**Exercise**
Your response should consist of one number, the count of lines below that contain "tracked".

**Input data**
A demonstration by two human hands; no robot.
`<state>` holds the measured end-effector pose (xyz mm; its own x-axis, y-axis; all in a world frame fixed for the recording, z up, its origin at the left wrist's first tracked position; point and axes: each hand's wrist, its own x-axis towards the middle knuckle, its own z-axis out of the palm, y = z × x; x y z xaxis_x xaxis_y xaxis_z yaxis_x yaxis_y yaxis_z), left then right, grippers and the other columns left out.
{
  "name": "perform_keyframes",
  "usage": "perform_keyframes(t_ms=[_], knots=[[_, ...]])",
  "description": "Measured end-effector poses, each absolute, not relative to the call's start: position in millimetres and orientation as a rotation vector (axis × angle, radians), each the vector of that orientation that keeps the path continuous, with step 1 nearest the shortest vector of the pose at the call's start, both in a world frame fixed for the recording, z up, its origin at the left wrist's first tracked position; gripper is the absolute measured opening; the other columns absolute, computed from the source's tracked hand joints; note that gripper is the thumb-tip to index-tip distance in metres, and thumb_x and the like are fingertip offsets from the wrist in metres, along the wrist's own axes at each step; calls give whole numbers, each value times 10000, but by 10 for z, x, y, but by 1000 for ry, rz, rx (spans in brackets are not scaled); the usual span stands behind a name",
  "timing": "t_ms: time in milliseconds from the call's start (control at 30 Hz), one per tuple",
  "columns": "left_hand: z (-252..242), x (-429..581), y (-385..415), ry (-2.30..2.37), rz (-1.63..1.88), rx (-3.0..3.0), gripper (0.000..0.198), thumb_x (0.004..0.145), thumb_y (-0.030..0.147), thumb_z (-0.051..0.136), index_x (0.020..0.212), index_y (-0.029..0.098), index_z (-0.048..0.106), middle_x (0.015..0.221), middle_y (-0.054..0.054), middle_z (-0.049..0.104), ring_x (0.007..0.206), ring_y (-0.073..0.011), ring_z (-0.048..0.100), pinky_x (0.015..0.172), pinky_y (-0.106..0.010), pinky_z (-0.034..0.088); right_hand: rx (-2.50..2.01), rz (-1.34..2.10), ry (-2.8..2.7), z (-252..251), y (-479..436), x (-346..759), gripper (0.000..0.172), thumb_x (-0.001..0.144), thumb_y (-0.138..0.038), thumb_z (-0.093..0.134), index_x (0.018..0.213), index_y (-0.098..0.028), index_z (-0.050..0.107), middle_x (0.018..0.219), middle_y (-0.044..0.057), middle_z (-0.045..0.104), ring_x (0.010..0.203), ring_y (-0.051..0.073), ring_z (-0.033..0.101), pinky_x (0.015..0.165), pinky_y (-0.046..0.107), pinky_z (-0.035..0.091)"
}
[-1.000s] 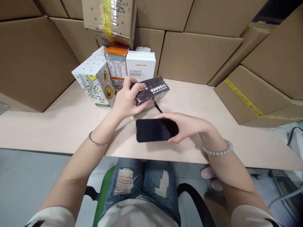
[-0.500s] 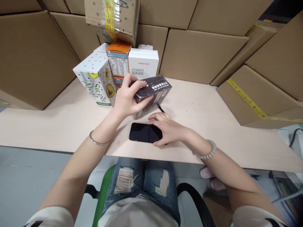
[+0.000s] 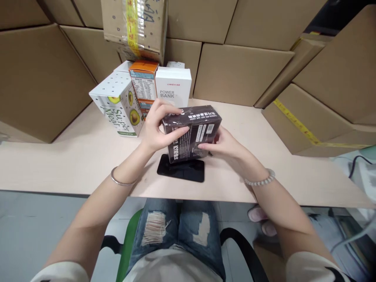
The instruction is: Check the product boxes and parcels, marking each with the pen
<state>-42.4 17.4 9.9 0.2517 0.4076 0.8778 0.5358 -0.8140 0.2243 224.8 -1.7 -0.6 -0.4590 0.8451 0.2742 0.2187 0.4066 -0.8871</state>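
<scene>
I hold a dark brown wrapped box (image 3: 192, 131) with white print above the table, tilted toward me. My left hand (image 3: 158, 127) grips its left end, thumb on the front face and fingers over the top. My right hand (image 3: 225, 143) holds the lower right side, fingers curled under and behind it. Directly below the box a black phone (image 3: 181, 170) lies flat on the light wooden table (image 3: 73, 156), screen dark, with neither hand on it.
Behind my left hand stand a white avocado-print carton (image 3: 119, 103), an orange carton (image 3: 142, 84) and a white "POWER BANK" box (image 3: 173, 88). Brown cardboard boxes (image 3: 243, 72) wall in the table at the back and both sides. A cable (image 3: 355, 162) lies at the far right.
My right hand set the phone down on the table, let go of it and moved up to the dark box. The box was lifted nearer and turned with both hands.
</scene>
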Motion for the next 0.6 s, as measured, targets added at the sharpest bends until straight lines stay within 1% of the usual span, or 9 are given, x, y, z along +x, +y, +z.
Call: perform_keyframes(t_ms=[67, 100, 133, 167, 233, 300, 400, 467, 600], knots=[[78, -377, 158, -866, -1606, -2379, 489, 987, 673, 608, 1297, 298, 564, 1149, -86, 648, 1130, -290, 670, 1012, -540, 580, -904, 1114, -1780, 0, 71, 2323, 816, 691, -608, 941, 1333, -280, 559, 1326, 92, 732, 1089, 276, 744, 912, 450, 671], [64, -359, 154, -850, -1600, -2365, 501, 1005, 651, 588, 1361, 304, 529, 1216, -104, 640, 1181, -300, 658, 1026, -537, 577, -919, 1076, -1746, 6, 138, 2391, 822, 636, -609, 968, 1281, -277, 583, 1280, 85, 739, 1053, 276, 745, 881, 446, 679], [50, -348, 154, -832, -1605, -2345, 510, 1024, 631, 559, 1419, 314, 492, 1280, -120, 624, 1229, -309, 639, 1031, -530, 575, -955, 1027, -1729, 7, 219, 2475, 833, 592, -615, 985, 1246, -281, 592, 1231, 75, 738, 1001, 271, 743, 833, 441, 684], [38, -344, 155, -822, -1619, -2327, 504, 1044, 605, 527, 1460, 328, 463, 1331, -130, 605, 1265, -314, 620, 1027, -518, 576, -1015, 963, -1678, -2, 309, 2569, 820, 583, -644, 975, 1217, -291, 593, 1171, 61, 733, 927, 258, 733, 763, 431, 681], [20, -356, 164, -807, -1666, -2300, 447, 1072, 545, 477, 1477, 358, 455, 1358, -128, 590, 1255, -303, 607, 986, -485, 581, -1134, 851, -1516, -59, 493, 2752, 734, 629, -715, 904, 1138, -304, 570, 1094, 45, 701, 773, 212, 678, 617, 396, 638], [13, -380, 177, -813, -1696, -2285, 395, 1082, 508, 463, 1449, 364, 483, 1327, -116, 603, 1184, -283, 620, 949, -459, 582, -1186, 746, -1373, -165, 647, 2883, 723, 655, -692, 876, 1148, -303, 518, 1205, 72, 660, 752, 188, 657, 553, 363, 597], [7, -402, 202, -851, -1657, -2277, 349, 1089, 477, 457, 1398, 326, 518, 1267, -105, 629, 1110, -252, 646, 917, -423, 593, -1300, 634, -1297, -357, 784, 2943, 766, 663, -628, 871, 1232, -306, 471, 1404, 125, 566, 840, 199, 685, 535, 345, 597], [1, -394, 220, -846, -1619, -2258, 323, 1088, 444, 466, 1363, 289, 537, 1205, -102, 646, 1075, -240, 661, 887, -398, 603, -1374, 607, -1286, -452, 835, 2924, 759, 684, -561, 865, 1276, -301, 468, 1440, 138, 548, 827, 189, 683, 535, 343, 612], [-15, -361, 247, -759, -1588, -2233, 277, 1080, 350, 488, 1319, 230, 556, 1103, -97, 664, 987, -220, 668, 835, -357, 597, -1431, 613, -1312, -470, 977, 2902, 663, 748, -399, 818, 1326, -250, 528, 1390, 148, 622, 792, 183, 693, 596, 358, 654]])
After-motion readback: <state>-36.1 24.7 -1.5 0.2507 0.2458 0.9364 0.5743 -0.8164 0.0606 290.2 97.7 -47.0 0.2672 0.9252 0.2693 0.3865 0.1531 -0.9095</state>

**Answer area**
2